▶ [What is required]: Please return every line below that contains the string "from".

▶ [Exercise data]:
※ ※ ※
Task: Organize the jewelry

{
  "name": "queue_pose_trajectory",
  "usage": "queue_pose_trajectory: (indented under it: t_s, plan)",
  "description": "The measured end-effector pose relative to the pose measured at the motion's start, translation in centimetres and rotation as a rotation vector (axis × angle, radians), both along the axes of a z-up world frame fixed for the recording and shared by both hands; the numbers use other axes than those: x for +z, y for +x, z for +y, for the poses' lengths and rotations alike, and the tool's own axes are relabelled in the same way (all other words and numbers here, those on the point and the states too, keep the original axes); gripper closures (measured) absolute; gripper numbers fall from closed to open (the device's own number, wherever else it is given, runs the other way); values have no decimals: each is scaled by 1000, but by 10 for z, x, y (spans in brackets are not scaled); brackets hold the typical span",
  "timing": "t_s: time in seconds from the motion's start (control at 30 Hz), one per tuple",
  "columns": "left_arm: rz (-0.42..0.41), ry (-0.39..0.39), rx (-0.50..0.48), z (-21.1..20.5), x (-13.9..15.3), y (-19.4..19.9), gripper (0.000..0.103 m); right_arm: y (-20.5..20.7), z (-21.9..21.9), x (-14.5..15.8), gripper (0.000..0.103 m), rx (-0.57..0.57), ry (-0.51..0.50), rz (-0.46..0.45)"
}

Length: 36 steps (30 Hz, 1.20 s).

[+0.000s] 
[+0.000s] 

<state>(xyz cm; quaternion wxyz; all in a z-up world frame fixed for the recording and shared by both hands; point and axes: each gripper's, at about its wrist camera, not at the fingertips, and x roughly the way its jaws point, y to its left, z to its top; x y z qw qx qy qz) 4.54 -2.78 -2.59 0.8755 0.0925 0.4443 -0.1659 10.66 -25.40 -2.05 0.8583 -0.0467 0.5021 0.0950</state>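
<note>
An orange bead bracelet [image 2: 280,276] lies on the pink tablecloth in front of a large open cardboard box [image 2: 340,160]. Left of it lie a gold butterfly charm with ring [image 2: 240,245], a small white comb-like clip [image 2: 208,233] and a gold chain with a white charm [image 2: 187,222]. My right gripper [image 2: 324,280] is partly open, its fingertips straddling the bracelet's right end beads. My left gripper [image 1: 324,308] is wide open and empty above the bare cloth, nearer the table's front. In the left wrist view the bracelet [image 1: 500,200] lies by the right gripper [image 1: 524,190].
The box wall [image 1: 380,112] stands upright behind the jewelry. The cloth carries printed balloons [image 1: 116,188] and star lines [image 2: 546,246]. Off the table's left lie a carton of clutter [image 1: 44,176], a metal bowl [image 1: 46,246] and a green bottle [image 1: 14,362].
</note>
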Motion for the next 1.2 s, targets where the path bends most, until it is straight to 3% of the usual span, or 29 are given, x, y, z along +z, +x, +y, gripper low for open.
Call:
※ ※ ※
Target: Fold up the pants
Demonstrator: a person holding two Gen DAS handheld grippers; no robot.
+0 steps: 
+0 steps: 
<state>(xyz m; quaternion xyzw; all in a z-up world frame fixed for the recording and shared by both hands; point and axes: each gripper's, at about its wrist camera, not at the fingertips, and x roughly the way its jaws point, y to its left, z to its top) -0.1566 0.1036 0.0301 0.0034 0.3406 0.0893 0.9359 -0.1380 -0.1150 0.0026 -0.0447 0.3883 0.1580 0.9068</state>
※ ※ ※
▶ [Completed exercise]:
  "description": "The measured end-effector pose relative to the pose measured at the motion's start, translation in centimetres and rotation as a rotation vector (axis × angle, radians), both along the axes of a z-up world frame fixed for the recording and shared by both hands; the numbers use other axes than those: x for +z, y for +x, z for +y, for the poses' lengths and rotations alike, and the tool's own axes are relabelled in the same way (all other words and numbers here, those on the point and the states too, keep the original axes); gripper closures (measured) absolute; gripper numbers fall from closed to open (the device's own number, wherever else it is given, runs the other way); values have no decimals: each is scaled by 1000, but by 10 for z, x, y (spans in brackets are not scaled); brackets hold the typical span",
  "timing": "t_s: time in seconds from the motion's start (control at 30 Hz), one per tuple",

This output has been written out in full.